WORK INSTRUCTIONS:
Using "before" as the search string, find the matching lines below and copy them.

GIVEN DATA:
☆ ☆ ☆ ☆ ☆
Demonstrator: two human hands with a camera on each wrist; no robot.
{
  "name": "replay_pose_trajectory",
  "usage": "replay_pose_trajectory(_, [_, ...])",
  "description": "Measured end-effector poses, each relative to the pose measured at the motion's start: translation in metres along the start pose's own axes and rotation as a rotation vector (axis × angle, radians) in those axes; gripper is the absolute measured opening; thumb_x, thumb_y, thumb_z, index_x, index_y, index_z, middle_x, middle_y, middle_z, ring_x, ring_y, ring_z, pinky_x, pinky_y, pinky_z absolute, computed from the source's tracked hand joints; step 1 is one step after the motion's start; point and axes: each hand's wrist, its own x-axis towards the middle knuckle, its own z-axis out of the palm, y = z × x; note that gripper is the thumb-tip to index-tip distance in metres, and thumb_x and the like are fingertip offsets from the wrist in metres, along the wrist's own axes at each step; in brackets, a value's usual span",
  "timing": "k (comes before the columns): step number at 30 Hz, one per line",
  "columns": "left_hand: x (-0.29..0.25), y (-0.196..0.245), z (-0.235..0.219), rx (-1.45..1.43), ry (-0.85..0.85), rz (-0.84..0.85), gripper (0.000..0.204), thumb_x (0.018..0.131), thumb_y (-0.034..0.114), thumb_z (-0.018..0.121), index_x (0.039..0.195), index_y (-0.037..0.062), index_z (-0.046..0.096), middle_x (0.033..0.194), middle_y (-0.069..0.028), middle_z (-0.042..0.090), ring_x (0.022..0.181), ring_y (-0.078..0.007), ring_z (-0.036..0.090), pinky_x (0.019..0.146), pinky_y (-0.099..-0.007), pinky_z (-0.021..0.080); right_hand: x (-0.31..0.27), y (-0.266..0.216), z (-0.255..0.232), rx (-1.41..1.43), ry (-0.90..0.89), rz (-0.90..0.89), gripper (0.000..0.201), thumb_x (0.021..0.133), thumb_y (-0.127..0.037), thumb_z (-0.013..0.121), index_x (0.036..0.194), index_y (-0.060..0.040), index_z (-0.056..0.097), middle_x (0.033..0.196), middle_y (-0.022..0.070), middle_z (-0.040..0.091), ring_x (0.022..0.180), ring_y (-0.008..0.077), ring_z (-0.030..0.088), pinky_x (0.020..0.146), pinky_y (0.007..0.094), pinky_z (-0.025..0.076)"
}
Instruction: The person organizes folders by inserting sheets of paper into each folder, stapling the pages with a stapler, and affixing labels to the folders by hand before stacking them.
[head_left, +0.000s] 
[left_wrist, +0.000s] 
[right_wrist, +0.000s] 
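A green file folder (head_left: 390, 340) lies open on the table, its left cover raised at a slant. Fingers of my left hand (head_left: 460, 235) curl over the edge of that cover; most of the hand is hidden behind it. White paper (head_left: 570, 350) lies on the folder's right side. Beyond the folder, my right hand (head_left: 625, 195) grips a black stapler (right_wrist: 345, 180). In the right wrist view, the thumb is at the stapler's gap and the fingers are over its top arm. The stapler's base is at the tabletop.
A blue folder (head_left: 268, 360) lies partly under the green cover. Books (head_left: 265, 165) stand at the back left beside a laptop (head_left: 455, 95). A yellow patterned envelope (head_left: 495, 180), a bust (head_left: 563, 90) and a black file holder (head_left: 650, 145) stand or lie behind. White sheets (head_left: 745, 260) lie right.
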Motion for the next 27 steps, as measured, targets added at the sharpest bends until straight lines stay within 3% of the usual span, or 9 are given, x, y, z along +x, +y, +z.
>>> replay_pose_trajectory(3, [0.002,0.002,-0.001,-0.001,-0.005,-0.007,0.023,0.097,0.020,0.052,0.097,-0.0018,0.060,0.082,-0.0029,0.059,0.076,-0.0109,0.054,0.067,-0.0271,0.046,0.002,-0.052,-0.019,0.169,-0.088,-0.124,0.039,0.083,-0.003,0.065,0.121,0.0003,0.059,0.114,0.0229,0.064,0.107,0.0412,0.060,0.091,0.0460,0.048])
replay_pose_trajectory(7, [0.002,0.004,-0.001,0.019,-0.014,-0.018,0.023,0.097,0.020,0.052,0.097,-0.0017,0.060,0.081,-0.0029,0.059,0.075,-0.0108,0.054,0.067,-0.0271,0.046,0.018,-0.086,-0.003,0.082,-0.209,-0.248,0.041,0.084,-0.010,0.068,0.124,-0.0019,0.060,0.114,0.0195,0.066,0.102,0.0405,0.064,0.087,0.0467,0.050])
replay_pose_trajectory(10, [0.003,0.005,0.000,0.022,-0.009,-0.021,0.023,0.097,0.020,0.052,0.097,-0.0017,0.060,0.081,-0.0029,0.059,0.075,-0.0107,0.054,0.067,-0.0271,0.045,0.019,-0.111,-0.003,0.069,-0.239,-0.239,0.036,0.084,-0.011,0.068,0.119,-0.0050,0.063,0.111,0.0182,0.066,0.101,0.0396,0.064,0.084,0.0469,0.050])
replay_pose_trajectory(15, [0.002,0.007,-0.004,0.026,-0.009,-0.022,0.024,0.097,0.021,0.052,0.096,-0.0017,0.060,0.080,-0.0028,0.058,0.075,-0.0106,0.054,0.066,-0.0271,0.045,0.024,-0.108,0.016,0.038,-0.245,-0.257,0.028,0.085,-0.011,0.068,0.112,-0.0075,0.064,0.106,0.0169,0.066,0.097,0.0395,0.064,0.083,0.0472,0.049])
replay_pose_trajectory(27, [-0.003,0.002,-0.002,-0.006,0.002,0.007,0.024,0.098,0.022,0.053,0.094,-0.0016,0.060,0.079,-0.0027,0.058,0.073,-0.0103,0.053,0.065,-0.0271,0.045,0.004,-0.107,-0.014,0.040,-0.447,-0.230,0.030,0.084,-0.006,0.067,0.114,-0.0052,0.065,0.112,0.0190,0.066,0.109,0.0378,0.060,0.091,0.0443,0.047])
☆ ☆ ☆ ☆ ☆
RESPONSE BELOW:
  "timing": "k (comes before the columns): step number at 30 Hz, one per line",
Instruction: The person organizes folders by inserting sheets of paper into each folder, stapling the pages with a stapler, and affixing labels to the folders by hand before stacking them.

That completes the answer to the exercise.